= Global Trade Item Number =

Identifier for trade items

The Global Trade Item Number (GTIN) is an identifier for trade items, developed by the international organization GS1. Such identifiers are used to look up product information in a database (often by entering the number through a barcode scanner pointed at an actual product) which may belong to a retailer, manufacturer, collector, researcher, or other entity.
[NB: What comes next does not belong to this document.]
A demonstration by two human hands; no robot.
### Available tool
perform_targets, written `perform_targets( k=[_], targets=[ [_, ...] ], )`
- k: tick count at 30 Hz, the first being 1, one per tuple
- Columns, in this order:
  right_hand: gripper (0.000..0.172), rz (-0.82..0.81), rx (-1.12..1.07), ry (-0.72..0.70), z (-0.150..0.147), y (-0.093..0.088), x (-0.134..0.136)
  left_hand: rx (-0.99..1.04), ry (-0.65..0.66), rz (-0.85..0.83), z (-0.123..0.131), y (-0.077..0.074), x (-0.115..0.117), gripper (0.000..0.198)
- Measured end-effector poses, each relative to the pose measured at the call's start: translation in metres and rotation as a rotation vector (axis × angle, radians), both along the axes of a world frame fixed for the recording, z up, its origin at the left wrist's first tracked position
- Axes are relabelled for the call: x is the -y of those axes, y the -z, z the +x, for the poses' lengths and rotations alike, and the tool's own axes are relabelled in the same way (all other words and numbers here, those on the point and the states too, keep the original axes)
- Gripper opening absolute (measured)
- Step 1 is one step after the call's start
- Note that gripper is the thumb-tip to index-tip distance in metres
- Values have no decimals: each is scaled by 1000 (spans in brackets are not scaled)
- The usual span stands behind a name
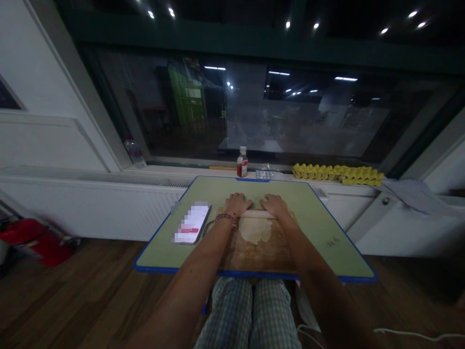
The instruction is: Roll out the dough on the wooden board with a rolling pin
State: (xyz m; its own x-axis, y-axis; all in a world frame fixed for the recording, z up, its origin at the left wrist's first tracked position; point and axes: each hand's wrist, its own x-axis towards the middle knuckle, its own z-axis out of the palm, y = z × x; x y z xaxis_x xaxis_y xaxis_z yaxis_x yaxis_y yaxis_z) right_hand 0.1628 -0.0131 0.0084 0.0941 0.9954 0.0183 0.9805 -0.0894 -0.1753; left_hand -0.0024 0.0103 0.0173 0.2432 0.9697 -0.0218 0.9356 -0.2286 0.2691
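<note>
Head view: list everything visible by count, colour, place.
Rolling pin: one, pale, across board
Dough: one, cream, on board
Board: one, brown, on table
Table: one, green, centre
Phone: one, white screen, table left
Small bottle: one, reddish, sill centre
Corner bottle: one, clear, sill left
Wavy piece: one, yellow, sill right
Cloth: one, grey, far right
Window: one, dark, beyond sill
Radiator: one, white, below sill
Extinguisher: one, red, floor left
Trousers: pair, bluish, below table
Left hand: one, bare, on rolling pin
Right hand: one, bare, on rolling pin
</note>
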Motion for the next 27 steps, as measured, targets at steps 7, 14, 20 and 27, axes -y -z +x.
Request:
perform_targets(
  k=[7, 14, 20, 27],
  targets=[
    [50, 15, -35, 27, 2, 2, -5, -6, -1, 7, 1, 1, -6, 52],
    [49, -2, -4, 21, 0, 0, -4, -9, 7, 29, 1, 3, -7, 53],
    [48, -8, 14, 6, 0, -1, -1, -18, 17, 46, 0, 5, -6, 49],
    [45, -15, 45, -43, -2, 2, 2, -65, 36, 72, 0, 5, 2, 49]
  ],
)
The uniqueness and universality of the identifier is useful in establishing which product in one database corresponds to which product in another database, especially across organizational boundaries.

== Format and incorporated standards ==
The GTIN standard has incorporated the International Standard Book Number (ISBN), International Standard Serial Number (ISSN), International Standard Music Number (ISMN), International Article Number (which includes the European Article Number and Japanese Article Number) and some Universal Product Codes (UPCs), into a universal number space.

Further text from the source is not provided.